Problem to work on
Wherever the word "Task" occurs in the lines below, copy the whole line.

Provided material
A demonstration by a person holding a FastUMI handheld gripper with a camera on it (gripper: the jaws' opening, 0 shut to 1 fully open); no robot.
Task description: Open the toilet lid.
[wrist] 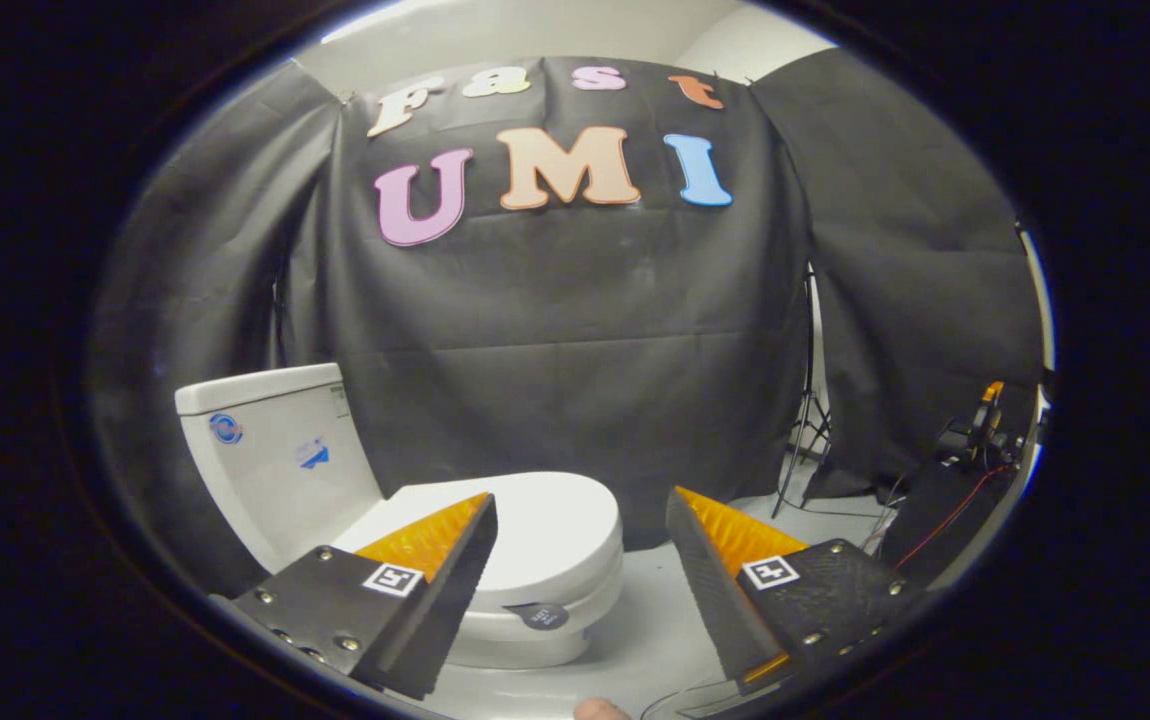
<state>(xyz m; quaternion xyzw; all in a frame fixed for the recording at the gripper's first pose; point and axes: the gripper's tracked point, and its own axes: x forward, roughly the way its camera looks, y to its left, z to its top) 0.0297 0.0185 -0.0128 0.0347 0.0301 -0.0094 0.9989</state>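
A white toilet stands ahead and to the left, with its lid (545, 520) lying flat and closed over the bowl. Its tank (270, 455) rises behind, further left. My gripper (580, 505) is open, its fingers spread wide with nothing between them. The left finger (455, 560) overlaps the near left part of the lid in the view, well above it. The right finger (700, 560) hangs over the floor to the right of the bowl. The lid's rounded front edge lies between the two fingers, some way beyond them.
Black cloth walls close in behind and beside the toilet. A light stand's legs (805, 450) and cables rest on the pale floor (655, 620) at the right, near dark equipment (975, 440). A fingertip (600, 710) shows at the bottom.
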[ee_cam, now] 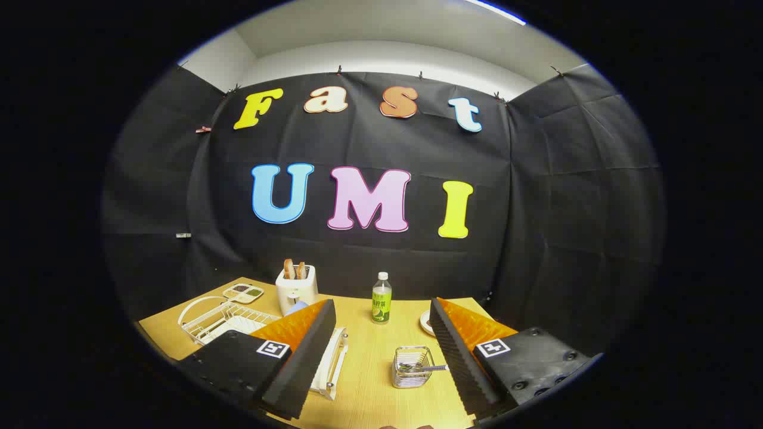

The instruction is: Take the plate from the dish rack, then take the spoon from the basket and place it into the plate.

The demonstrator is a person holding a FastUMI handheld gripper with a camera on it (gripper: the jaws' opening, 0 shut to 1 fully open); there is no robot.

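Note:
My gripper (pixel 381 308) is open, held above the near part of a wooden table (pixel 363 393), with nothing between its fingers. A small wire basket (pixel 411 368) stands on the table between the fingers, closer to the right one. A spoon (pixel 424 368) lies in it, handle pointing right. The white wire dish rack (pixel 222 319) stands to the left, partly hidden behind the left finger (pixel 298 357). Something white and flat, probably the plate (pixel 238 326), rests inside the rack.
A white toaster (pixel 296 287) with toast stands behind the rack, next to a small divided dish (pixel 243 292). A green-labelled bottle (pixel 381 298) stands mid-table beyond the fingers. A white round object (pixel 425 322) peeks from behind the right finger. Black cloth walls close the table's back and sides.

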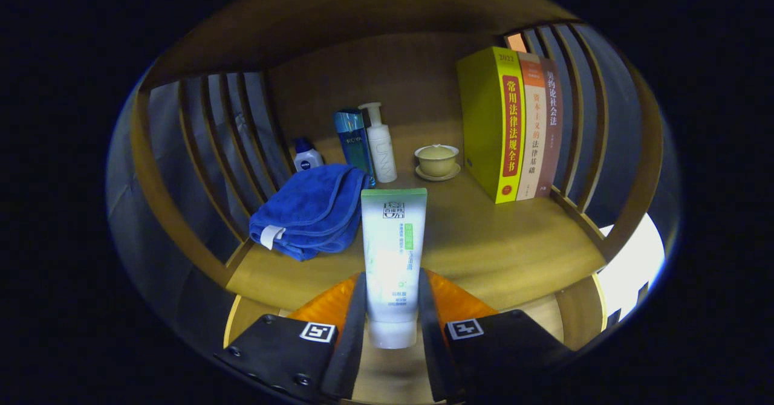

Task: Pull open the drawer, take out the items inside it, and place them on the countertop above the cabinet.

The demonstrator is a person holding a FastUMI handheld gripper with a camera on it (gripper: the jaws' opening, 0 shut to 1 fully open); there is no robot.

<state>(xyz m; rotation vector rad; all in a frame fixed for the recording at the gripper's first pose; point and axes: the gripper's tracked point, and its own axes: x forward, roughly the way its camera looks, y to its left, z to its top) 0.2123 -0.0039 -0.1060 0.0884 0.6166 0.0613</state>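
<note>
A wooden surface (pixel 484 248) with slatted side rails is seen from a camera riding on a hand-held gripper (pixel 392 308). From left to right, these things are laid out on it. A small white bottle with a dark cap (pixel 307 156) stands near the left rail. Just in front of it a folded blue towel (pixel 311 210) lies flat. Behind the towel a tall blue bottle (pixel 354 142) and a white pump bottle (pixel 381 144) stand upright side by side. Right of them a small lidded cup on a saucer (pixel 436 161) is set down. Further right 3 books (pixel 511 124) stand upright against the right rail.

In the middle foreground a white tube with a green top (pixel 394 260) is held upright, cap downward, between the jaws, which are clenched on its lower part from both sides. Whether its cap touches the surface cannot be told.

As a judgement: the drawer has been opened and at least 1 item taken out, namely this tube. The tube is over the surface but not yet released. Which of the other things came from the drawer cannot be told, nor whether more items are left inside.
</note>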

Your response
Task description: Open the toilet lid.
Task: Pull open the drawer, take out the items inside it, and place them on the countertop above the cabinet.

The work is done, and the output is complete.